A Sampling of Present Work on Targeted Cancer Therapies
Posted: February 26, 2011 at 6:13 pm
I am not complacent about the cancers that no doubt lie in my future - just as they lie in yours. But I am not terribly concerned either; I give more thought to the fate of my wallet than to the fate of my flesh when it comes to cancer. By the time I hit the stage of life at which cancers are most likely to manifest, then the state of the art in safe and robustly effective cancer therapies will be impressive indeed. That will be true even if all that happens in between now and then is that the present technology demonstrations carried out in laboratories are developed into commercially available therapies ... and I'd expect far more progress than that to happen over a twenty year span of time.
Here are two more reassuring examples of ongoing development in biotechnology for those of us fortunately enough to have the luxury of time when it comes to cancer - even if we certainly don't have the luxury of time when it comes to aging itself.
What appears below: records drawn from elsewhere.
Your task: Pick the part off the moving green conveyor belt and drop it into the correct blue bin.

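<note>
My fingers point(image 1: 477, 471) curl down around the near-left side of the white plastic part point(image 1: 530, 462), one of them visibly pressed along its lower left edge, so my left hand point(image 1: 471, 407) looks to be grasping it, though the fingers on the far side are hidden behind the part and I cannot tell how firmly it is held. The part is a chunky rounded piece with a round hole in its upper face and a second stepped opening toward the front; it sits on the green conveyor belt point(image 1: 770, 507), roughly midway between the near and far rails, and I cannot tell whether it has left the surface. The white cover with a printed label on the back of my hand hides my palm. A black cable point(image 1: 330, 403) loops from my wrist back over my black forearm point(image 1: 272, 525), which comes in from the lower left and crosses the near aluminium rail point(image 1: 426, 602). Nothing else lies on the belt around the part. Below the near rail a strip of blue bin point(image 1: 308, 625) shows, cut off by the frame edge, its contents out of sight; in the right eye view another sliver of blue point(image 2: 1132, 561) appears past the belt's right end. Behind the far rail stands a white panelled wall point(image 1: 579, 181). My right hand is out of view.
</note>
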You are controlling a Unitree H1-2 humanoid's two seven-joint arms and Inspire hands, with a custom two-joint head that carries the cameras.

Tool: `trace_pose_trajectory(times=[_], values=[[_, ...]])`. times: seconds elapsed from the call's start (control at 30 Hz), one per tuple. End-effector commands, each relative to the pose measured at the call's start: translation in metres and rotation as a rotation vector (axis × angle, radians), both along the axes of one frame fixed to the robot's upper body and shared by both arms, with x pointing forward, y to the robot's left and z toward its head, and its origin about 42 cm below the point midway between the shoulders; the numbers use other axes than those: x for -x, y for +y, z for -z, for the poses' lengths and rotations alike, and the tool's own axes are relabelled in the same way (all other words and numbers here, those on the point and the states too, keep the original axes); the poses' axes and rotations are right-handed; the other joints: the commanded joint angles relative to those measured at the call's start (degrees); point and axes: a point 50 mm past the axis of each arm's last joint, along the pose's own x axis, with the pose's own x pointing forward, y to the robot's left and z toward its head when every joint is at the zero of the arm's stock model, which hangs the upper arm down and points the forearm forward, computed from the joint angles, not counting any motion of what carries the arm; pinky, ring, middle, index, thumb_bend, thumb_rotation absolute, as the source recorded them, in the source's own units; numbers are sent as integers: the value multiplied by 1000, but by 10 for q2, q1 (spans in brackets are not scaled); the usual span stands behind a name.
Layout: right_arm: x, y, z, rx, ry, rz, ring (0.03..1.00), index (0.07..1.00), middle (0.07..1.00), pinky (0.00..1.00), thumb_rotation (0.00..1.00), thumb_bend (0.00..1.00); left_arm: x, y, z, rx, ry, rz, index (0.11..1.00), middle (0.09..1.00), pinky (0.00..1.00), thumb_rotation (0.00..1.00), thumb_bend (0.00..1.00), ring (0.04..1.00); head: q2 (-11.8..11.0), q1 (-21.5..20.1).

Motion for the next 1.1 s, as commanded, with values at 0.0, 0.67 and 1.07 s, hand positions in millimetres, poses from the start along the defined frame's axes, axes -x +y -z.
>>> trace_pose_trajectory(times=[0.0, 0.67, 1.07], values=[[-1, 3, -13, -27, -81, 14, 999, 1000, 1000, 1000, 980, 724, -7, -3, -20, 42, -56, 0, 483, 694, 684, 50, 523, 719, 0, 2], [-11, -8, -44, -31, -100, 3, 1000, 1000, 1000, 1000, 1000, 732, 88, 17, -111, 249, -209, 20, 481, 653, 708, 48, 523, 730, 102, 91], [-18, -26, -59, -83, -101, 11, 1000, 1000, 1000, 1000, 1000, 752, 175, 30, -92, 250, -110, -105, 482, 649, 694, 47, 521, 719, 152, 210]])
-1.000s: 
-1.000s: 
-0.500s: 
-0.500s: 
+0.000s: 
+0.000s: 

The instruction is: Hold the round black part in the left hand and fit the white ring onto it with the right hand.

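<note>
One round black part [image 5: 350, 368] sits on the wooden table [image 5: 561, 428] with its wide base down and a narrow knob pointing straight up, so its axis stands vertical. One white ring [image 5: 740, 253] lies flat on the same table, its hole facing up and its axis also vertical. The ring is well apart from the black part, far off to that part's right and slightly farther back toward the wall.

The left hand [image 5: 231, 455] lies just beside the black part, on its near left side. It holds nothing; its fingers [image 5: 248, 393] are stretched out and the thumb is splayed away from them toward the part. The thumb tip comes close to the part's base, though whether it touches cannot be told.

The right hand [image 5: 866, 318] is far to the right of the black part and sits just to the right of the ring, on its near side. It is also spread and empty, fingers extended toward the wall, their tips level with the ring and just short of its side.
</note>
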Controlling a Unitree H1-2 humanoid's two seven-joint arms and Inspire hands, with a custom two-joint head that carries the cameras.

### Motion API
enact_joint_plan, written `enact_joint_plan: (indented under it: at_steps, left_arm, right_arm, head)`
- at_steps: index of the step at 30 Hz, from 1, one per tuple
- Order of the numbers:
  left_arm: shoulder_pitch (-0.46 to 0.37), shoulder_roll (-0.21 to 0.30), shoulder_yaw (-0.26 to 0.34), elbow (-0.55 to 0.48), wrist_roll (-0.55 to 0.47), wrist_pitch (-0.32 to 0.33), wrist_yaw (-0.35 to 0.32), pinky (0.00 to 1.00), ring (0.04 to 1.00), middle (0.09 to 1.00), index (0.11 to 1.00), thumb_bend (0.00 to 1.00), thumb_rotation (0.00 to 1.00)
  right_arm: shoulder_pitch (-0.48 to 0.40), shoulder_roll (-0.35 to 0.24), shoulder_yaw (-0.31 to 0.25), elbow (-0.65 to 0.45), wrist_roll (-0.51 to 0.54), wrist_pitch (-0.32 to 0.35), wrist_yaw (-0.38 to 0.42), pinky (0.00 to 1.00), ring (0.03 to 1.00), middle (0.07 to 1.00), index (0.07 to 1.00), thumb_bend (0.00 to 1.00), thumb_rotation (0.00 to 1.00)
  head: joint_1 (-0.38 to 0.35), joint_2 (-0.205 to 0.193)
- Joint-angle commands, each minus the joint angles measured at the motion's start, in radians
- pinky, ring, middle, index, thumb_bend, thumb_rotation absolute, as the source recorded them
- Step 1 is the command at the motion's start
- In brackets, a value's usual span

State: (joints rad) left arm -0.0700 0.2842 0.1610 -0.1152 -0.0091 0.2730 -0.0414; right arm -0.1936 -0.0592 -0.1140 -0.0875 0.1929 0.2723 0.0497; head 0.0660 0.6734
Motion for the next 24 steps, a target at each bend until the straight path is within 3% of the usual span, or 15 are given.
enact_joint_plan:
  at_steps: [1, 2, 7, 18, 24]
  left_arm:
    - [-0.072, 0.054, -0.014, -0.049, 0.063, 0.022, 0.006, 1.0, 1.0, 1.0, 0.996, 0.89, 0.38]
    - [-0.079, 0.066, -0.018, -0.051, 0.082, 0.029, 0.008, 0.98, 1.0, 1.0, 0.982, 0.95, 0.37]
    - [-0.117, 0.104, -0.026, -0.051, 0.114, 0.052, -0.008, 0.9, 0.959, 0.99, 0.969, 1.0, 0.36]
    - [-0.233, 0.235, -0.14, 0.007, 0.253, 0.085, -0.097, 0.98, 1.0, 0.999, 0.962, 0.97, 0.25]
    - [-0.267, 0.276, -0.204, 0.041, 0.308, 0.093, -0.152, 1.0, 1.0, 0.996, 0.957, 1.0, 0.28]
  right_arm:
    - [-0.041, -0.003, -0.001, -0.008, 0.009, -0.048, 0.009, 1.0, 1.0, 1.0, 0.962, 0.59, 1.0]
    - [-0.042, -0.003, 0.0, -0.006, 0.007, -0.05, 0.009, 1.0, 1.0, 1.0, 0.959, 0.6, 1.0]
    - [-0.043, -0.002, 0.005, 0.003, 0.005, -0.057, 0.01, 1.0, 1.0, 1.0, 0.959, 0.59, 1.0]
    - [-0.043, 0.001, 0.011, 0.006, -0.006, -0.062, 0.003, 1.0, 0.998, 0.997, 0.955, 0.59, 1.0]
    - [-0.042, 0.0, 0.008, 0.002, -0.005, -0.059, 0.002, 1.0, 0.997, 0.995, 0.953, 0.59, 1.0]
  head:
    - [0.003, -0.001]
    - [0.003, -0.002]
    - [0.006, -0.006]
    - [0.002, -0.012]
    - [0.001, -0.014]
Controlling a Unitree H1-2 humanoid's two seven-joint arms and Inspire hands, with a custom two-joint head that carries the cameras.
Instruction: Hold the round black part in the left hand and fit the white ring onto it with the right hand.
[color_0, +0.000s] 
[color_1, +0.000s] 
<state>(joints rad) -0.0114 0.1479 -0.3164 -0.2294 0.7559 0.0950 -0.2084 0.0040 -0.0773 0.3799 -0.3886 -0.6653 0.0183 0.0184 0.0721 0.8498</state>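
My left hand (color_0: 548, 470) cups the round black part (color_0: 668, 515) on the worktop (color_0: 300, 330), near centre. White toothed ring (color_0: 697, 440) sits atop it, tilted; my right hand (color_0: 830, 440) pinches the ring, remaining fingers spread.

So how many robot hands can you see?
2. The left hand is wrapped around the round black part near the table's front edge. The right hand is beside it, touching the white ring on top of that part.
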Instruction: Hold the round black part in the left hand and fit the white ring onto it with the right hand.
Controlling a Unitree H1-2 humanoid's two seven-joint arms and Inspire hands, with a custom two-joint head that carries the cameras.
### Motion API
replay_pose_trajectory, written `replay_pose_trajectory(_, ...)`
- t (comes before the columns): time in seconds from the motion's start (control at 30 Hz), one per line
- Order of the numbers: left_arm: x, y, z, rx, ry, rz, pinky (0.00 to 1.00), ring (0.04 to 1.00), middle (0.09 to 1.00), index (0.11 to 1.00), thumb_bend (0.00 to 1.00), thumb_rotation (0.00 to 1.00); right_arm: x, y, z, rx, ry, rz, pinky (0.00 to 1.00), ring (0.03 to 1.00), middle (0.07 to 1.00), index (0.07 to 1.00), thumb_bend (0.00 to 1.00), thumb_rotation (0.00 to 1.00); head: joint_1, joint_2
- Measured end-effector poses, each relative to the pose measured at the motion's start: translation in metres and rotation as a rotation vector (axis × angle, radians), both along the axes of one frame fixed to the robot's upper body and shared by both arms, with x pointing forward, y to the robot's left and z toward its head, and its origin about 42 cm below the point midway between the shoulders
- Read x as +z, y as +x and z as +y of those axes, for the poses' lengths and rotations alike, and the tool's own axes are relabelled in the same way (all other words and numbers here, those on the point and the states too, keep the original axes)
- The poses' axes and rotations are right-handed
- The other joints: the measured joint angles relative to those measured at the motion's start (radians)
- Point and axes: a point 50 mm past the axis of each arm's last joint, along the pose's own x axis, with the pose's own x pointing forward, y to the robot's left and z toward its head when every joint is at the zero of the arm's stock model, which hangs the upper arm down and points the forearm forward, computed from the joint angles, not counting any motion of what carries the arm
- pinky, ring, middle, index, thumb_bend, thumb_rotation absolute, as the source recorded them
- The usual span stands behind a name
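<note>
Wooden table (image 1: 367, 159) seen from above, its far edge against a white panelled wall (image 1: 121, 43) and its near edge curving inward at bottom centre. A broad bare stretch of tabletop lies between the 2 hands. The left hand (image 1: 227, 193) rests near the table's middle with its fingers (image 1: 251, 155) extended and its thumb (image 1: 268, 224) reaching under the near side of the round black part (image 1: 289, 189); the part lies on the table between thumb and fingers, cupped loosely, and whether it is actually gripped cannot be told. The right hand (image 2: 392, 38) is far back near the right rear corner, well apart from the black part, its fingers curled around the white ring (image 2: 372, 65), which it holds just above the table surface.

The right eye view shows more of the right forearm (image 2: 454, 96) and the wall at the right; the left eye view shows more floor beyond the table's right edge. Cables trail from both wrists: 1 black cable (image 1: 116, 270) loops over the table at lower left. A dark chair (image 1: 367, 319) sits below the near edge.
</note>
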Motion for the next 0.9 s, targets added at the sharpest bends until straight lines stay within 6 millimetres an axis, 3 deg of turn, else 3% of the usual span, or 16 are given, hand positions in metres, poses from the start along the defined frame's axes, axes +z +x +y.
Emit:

Nanotechnology may lead to new treatment of liver cancer:
Researchers evaluated the use of molecular-sized bubbles filled with C6-ceramide, called cerasomes, as an anti-cancer agent. Ceramide is a lipid molecule naturally present in the cell's plasma membrane and controls cell functions, including cell aging, or senescence. ... The beauty of ceramide is that it is non-toxic to normal cells, putting them to sleep, while selectively killing cancer cells
...
Cerasomes [can] target cancer cells very specifically and accurately, rather than affecting a larger area that includes healthy cells. The problem with ceramide is that as a lipid, it cannot be delivered effectively as a drug. To solve this limitation, the researchers use nanotechnology, creating the tiny cerasome, to turn the insoluble lipid into a soluble treatment.
...
Researchers [previously] observed that cerasome use led to complete remission in aggressive, large granular lymphocytic leukemia in rats. ... It is plausible that preventing liver tumor vascularization with cerasome treatment could induce widespread apoptosis, a genetically programmed series of events that leads to cell death in tumors
The Answer To Wiping Out Cancer Could Be World's First Chemical Guided Missile:
Current cancer treatments destroy the cells that form the bulk of the tumour, but are largely ineffective against the root of the cancer, the cancer stem cells. This suggests that in order to provide a cure for cancer we must accurately detect and eliminate the cancer stem cells.
...
researchers have [created a targeted] RNA aptamer, a chemical antibody that acts like a guided missile to seek out and bind only to cancer stem cells. The aptamer has the potential to deliver drugs directly to the stem cells (the root of cancer cells) and also to be used to develop a more effective cancer imaging system for early detection of the disease.
Many different research groups are developing many different competing methods of both targeting cancer cells and delivering existing chemotherapy compounds in a highly targeted way. The chemical compounds used in many existing cancer therapies could be the basis for very safe and very effective future therapies if only they could be delivered just to cancer cells, and in small doses that did not leak out into neighboring tissues. This is exactly the capability being demonstrated over the past few years in laboratories around the world.